> [Exercise details]: Leave no line out. Transcribe the whole listing exactly.

=== Stored data ===

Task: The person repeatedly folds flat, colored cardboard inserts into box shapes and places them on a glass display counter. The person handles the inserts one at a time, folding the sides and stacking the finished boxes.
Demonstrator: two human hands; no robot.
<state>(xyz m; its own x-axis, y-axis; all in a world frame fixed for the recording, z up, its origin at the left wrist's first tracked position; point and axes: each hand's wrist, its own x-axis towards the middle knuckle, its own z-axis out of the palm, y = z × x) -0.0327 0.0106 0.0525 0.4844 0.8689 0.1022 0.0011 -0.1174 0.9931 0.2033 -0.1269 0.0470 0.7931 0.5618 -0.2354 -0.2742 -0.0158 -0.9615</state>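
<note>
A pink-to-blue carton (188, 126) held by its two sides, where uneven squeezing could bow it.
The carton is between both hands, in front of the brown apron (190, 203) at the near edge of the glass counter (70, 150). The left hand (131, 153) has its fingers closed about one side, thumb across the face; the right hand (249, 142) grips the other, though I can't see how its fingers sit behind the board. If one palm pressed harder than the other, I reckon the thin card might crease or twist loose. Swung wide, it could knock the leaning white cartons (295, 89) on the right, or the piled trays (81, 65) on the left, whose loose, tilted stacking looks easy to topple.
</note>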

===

> [Result for this exercise]:
Task: The person repeatedly folds flat, colored cardboard inserts into box shapes and places them on a glass display counter. The person handles the inserts one at a time, folding the sides and stacking the finished boxes.
Demonstrator: two human hands; no robot.
<state>(xyz m; its own x-axis, y-axis; all in a world frame fixed for the recording, z up, its origin at the left wrist's first tracked position; point and axes: each hand's wrist, its own x-axis towards the middle knuckle, its own z-axis out of the palm, y = z × x) -0.0327 0.0106 0.0525 0.4844 0.8689 0.1022 0.0011 -0.1174 0.9931 0.2033 -0.1269 0.0470 0.7931 0.5618 -0.2354 -0.2742 -0.0158 -0.9615</state>
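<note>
A pink-to-blue carton (188, 126) held by its two sides, where uneven squeezing could bow it.
The carton is between both hands, in front of the brown apron (190, 203) at the near edge of the glass counter (70, 150). The left hand (131, 153) has its fingers closed about one side, thumb across the face; the right hand (249, 142) grips the other, though I can't see how its fingers sit behind the board. If one palm pressed harder than the other, I reckon the thin card might crease or twist loose. Swung wide, it could knock the leaning white cartons (295, 89) on the right, or the piled trays (81, 65) on the left, whose loose, tilted stacking looks easy to topple.
</note>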

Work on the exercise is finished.